▶ [Your assignment] Below are several records. Retype exactly those lines running from the one with "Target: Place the" through the one with "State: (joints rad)", end lines included, and no others.

▶ [Given data]
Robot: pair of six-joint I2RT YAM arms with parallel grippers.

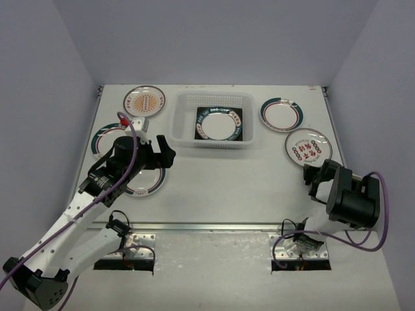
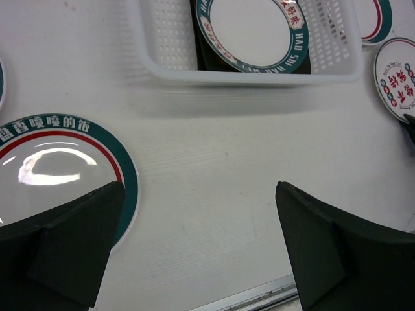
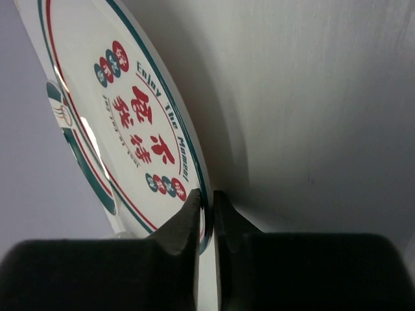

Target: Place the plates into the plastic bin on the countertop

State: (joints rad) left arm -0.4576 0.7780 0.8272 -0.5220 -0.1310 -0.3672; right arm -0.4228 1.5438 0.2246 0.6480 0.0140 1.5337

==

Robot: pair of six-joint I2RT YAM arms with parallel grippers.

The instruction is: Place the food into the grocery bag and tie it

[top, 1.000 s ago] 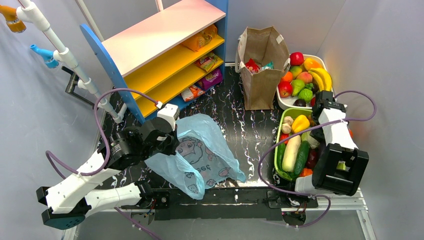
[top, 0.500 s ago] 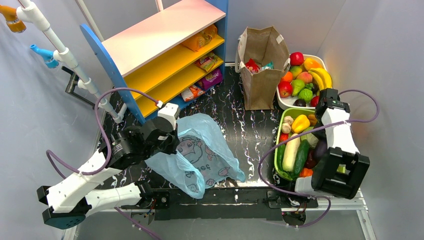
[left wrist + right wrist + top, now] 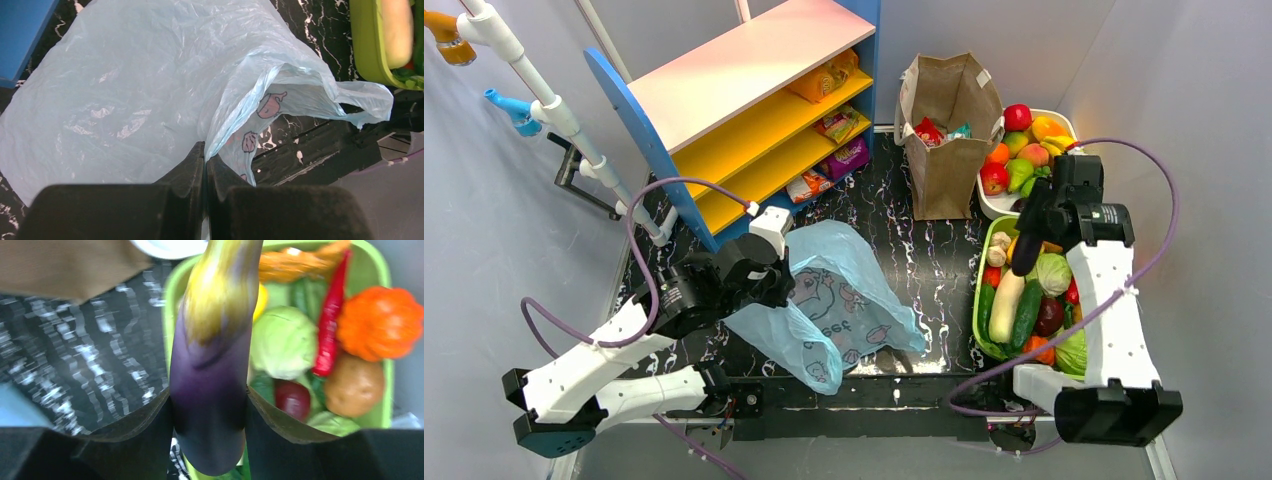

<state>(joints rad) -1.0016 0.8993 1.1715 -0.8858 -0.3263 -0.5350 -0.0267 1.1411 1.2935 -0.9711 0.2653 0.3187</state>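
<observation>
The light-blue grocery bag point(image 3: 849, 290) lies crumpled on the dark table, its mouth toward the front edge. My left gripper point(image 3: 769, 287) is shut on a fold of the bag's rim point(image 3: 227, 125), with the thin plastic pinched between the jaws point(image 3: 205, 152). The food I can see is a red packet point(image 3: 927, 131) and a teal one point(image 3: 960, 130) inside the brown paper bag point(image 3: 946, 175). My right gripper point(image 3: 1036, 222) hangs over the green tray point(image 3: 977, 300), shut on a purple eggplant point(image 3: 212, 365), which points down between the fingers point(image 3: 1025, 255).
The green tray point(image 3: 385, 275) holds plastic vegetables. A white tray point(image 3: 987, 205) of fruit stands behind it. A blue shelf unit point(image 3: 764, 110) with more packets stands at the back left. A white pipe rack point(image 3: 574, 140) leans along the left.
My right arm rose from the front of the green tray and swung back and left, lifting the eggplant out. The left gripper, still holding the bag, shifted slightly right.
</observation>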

▶ [Solution for this task]
Target: Place the plates into the plastic bin on the countertop

State: (joints rad) left arm -0.4576 0.7780 0.8272 -0.5220 -0.1310 -0.3672; right arm -0.4228 1.5438 0.2246 0.6480 0.0140 1.5337

This completes the output for the exercise.